Is Math Really Important?
Welcome to the math for teaching program blog
As the director of the Harvard Extension School’s Mathematics for Teaching Graduate Program I have been able to work with hundreds of current and aspiring math teachers over the past decade. I’ve had many interesting conversations about math, math education, and the nature and art (!) of teaching and learning. In this blog I hope to share with you some of the thoughts, insights, and questions that have come up in these conversations. I will also ask friends and colleagues to share their thoughts on these topics too and to contribute to this blog as well. If you have an interest in adding to our discussion, please get in touch.
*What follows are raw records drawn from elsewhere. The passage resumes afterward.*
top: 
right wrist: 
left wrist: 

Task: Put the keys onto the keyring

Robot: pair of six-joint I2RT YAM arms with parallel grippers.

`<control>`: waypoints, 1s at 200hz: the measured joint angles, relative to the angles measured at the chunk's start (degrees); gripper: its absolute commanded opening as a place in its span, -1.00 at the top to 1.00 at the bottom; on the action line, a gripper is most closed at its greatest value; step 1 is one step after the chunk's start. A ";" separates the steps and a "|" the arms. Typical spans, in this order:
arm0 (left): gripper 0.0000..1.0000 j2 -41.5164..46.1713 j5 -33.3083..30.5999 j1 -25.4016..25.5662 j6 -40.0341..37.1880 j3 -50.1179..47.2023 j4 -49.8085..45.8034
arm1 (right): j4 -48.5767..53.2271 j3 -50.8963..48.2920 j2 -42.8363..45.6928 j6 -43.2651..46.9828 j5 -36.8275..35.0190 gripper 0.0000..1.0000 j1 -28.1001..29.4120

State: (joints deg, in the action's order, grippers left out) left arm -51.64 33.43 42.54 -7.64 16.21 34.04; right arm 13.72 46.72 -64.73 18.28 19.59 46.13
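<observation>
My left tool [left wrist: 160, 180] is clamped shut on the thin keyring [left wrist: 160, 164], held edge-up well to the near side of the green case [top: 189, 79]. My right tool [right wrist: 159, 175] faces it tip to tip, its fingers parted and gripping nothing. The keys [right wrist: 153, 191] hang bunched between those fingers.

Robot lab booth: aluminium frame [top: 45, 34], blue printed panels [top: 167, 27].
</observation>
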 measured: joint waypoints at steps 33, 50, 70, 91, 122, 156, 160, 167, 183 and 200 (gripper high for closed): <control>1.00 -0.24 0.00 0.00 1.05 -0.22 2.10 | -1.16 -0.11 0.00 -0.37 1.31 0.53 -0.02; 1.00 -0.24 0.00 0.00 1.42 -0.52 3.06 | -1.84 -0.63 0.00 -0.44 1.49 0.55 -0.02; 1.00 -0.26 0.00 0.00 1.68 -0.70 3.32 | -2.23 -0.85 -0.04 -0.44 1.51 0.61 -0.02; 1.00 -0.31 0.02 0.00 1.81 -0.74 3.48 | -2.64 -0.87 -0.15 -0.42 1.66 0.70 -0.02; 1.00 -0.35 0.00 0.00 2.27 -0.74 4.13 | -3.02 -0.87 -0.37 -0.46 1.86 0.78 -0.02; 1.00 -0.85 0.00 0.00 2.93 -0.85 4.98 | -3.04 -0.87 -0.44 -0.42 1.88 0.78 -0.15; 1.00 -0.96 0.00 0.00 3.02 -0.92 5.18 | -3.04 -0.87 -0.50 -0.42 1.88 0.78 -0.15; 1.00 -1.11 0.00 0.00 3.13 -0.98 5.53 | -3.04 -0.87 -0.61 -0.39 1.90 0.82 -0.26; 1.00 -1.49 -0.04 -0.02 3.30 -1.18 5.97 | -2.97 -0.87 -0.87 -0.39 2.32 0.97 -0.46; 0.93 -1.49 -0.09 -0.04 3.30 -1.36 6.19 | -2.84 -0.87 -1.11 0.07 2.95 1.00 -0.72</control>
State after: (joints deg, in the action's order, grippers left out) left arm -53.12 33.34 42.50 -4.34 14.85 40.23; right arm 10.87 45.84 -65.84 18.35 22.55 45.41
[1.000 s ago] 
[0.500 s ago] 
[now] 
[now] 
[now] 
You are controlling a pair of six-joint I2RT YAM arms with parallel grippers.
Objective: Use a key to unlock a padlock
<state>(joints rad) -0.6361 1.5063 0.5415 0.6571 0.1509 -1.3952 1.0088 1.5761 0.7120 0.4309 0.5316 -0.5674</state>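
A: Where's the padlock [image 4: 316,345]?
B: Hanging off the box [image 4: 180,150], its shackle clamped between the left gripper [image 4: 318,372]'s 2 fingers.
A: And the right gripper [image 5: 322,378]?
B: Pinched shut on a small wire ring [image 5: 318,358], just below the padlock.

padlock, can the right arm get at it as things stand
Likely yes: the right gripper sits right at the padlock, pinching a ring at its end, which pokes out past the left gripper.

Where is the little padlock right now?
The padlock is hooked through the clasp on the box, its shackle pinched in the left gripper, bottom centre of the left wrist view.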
As a starting point, let’s pose a question
What is mathematics really about, and why do we make students study it at all? Over the summer a somewhat provocative article showed up in the New York Times, written by Andrew Hacker, questioning the need for studying algebra. My immediate reaction was, “Here we go again.” It’s easy to ask the question about any particular topic in mathematics, and we all have stories of when students ask, “What’s this good for?”
Anecdotally, this question seems to hit math classes more often than history or English classes. Part of my response to this is that math is critically involved in so much of humanity’s progress that it is almost impossible to conceive of how we would have gotten this far without mathematics. Unfortunately, that hardly makes any one student feel better if they don’t believe that they are going to be adding to that progress in a scientific way themselves.
Then there’s the strength of mind argument—that studying mathematics contributes to building one’s brain muscle in a particularly effective way. A counterargument to this is that there are many ways to exercise one’s mind. Why do we ask everyone to run laps on a track if some students would rather work out by swimming or rock climbing?
Fractal images: math, art, or both?
And finally, one of the most fundamental reasons to study math is doing math, exploring math, and creating math can be among some of the most enjoyable things that one does with one’s mind, full of fun, interesting twists and turns, amazing vistas, and clever connections. Done with students in a way that’s unfortunately not necessarily the norm, (i.e., not as simply a repetition of facts and formulas aimed at a conquering a limited set of tasks) math can be a joyful, creative endeavor, one that can be shared with friends and strangers alike.
So, here’s your first question ...
Why do we ask students to study math? And if you’d like to stick more closely to Andrew Hacker’s original question, why do we ask all of our students to study algebra?